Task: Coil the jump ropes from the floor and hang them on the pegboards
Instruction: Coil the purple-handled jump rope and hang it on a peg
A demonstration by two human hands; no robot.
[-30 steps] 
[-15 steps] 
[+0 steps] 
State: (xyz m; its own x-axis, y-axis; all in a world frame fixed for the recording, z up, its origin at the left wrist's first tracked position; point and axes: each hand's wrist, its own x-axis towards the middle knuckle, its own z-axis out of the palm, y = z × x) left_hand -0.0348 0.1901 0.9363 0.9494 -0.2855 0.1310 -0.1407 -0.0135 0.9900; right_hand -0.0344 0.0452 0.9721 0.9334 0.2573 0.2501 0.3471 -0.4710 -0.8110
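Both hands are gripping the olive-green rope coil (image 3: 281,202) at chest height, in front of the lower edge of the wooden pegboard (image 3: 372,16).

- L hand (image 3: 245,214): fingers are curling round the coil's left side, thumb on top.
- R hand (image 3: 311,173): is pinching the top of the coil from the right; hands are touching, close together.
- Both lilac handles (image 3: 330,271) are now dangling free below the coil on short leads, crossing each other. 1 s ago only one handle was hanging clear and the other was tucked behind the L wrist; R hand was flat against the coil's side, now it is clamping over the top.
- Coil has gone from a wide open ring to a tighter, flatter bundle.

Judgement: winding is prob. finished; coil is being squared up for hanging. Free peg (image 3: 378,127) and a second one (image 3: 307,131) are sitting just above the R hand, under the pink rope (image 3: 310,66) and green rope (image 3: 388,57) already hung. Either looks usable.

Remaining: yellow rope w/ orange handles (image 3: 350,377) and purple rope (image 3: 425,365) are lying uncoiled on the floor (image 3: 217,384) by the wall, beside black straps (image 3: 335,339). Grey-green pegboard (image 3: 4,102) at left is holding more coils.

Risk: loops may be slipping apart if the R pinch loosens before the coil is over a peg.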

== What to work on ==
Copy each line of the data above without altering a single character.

== Expected output ==
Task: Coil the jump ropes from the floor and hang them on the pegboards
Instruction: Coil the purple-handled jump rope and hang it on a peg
A demonstration by two human hands; no robot.
[-30 steps] 
[-15 steps] 
[+0 steps] 
State: (xyz m; its own x-axis, y-axis; all in a world frame fixed for the recording, z up, its origin at the left wrist's first tracked position; point and axes: each hand's wrist, its own x-axis towards the middle knuckle, its own z-axis out of the palm, y = z × x) left_hand -0.0348 0.1901 0.9363 0.9494 -0.2855 0.1310 -0.1407 -0.0135 0.9900; right_hand -0.0344 0.0452 0.9721 0.9334 0.2573 0.2501 0.3471 -0.4710 -0.8110
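Both hands are gripping the olive-green rope coil (image 3: 281,202) at chest height, in front of the lower edge of the wooden pegboard (image 3: 372,16).

- L hand (image 3: 245,214): fingers are curling round the coil's left side, thumb on top.
- R hand (image 3: 311,173): is pinching the top of the coil from the right; hands are touching, close together.
- Both lilac handles (image 3: 330,271) are now dangling free below the coil on short leads, crossing each other. 1 s ago only one handle was hanging clear and the other was tucked behind the L wrist; R hand was flat against the coil's side, now it is clamping over the top.
- Coil has gone from a wide open ring to a tighter, flatter bundle.

Judgement: winding is prob. finished; coil is being squared up for hanging. Free peg (image 3: 378,127) and a second one (image 3: 307,131) are sitting just above the R hand, under the pink rope (image 3: 310,66) and green rope (image 3: 388,57) already hung. Either looks usable.

Remaining: yellow rope w/ orange handles (image 3: 350,377) and purple rope (image 3: 425,365) are lying uncoiled on the floor (image 3: 217,384) by the wall, beside black straps (image 3: 335,339). Grey-green pegboard (image 3: 4,102) at left is holding more coils.

Risk: loops may be slipping apart if the R pinch loosens before the coil is over a peg.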

The required output has been given.